• Action item:
Type out the data exactly as given. Skip any image.

[[ Information shown open ]]

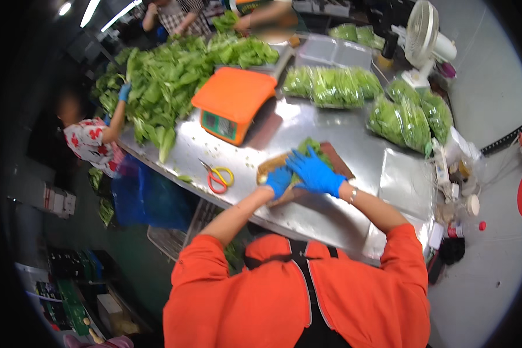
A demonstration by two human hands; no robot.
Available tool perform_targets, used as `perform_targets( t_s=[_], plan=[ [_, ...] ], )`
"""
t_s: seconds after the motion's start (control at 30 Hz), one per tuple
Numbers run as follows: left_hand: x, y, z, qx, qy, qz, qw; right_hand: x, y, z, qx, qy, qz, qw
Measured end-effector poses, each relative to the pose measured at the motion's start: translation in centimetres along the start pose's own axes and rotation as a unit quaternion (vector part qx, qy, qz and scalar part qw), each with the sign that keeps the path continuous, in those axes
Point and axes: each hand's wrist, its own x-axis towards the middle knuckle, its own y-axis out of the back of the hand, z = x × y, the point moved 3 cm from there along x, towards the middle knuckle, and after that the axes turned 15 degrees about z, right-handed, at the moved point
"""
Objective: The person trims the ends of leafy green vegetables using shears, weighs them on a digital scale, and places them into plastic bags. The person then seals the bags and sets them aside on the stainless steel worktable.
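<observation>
Both hands wear blue gloves and meet over a bunch of leafy greens (pixel 309 145) near the table's front edge. My left hand (pixel 279 182) is curled at the stem end of the greens. With fingers spread, my right hand (pixel 315 170) lies over the leaves, partly hiding them. Beneath them is a brown item (pixel 267 167), perhaps a board or wrap, whose kind I cannot tell. A dark red-brown flat piece (pixel 336 161) shows just beyond my right hand. Scissors with red and yellow handles (pixel 219 179) lie to the left. Beyond them stands an orange weighing scale (pixel 235 93).
Loose leafy greens (pixel 169 74) are heaped at the table's far left, where co-workers stand. Bagged greens (pixel 337 87) and more bags (pixel 400 119) lie at the back right, near a white fan (pixel 422 39). Clear plastic bags (pixel 406 180) lie flat at right, beside jars (pixel 467 205).
</observation>
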Motion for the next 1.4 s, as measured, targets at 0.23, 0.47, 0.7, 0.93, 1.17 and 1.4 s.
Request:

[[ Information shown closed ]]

• Final answer:
A demonstration by two human hands; no robot.
Available tool perform_targets, used as `perform_targets( t_s=[_], plan=[ [_, ...] ], )`
"""
t_s: seconds after the motion's start (control at 30 Hz), one per tuple
Numbers run as follows: left_hand: x, y, z, qx, qy, qz, qw; right_hand: x, y, z, qx, qy, qz, qw
Measured end-effector poses, each relative to the pose measured at the motion's start: translation in centimetres along the start pose's own axes and rotation as a unit quaternion (vector part qx, qy, qz and scalar part qw), each with the sign that keeps the path continuous, in those axes
Point and axes: each hand's wrist, its own x-axis towards the middle knuckle, its own y-axis out of the back of the hand, z = x × y, the point moved 3 cm from there along x, towards the middle knuckle, and after that the axes turned 15 degrees about z, right-handed, at the moved point
"""
Objective: The person trims the ends of leafy green vegetables using shears, weighs them on a digital scale, and places them into plastic bags. The person then seals the bags and sets them aside on the stainless steel worktable.
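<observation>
Both hands wear blue gloves and meet over a bunch of leafy greens (pixel 309 145) near the table's front edge. My left hand (pixel 279 182) is curled at the stem end of the greens. With fingers spread, my right hand (pixel 315 170) lies over the leaves, partly hiding them. Beneath them is a brown item (pixel 267 167), perhaps a board or wrap, whose kind I cannot tell. A dark red-brown flat piece (pixel 336 161) shows just beyond my right hand. Scissors with red and yellow handles (pixel 219 179) lie to the left. Beyond them stands an orange weighing scale (pixel 235 93).
Loose leafy greens (pixel 169 74) are heaped at the table's far left, where co-workers stand. Bagged greens (pixel 337 87) and more bags (pixel 400 119) lie at the back right, near a white fan (pixel 422 39). Clear plastic bags (pixel 406 180) lie flat at right, beside jars (pixel 467 205).
</observation>
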Motion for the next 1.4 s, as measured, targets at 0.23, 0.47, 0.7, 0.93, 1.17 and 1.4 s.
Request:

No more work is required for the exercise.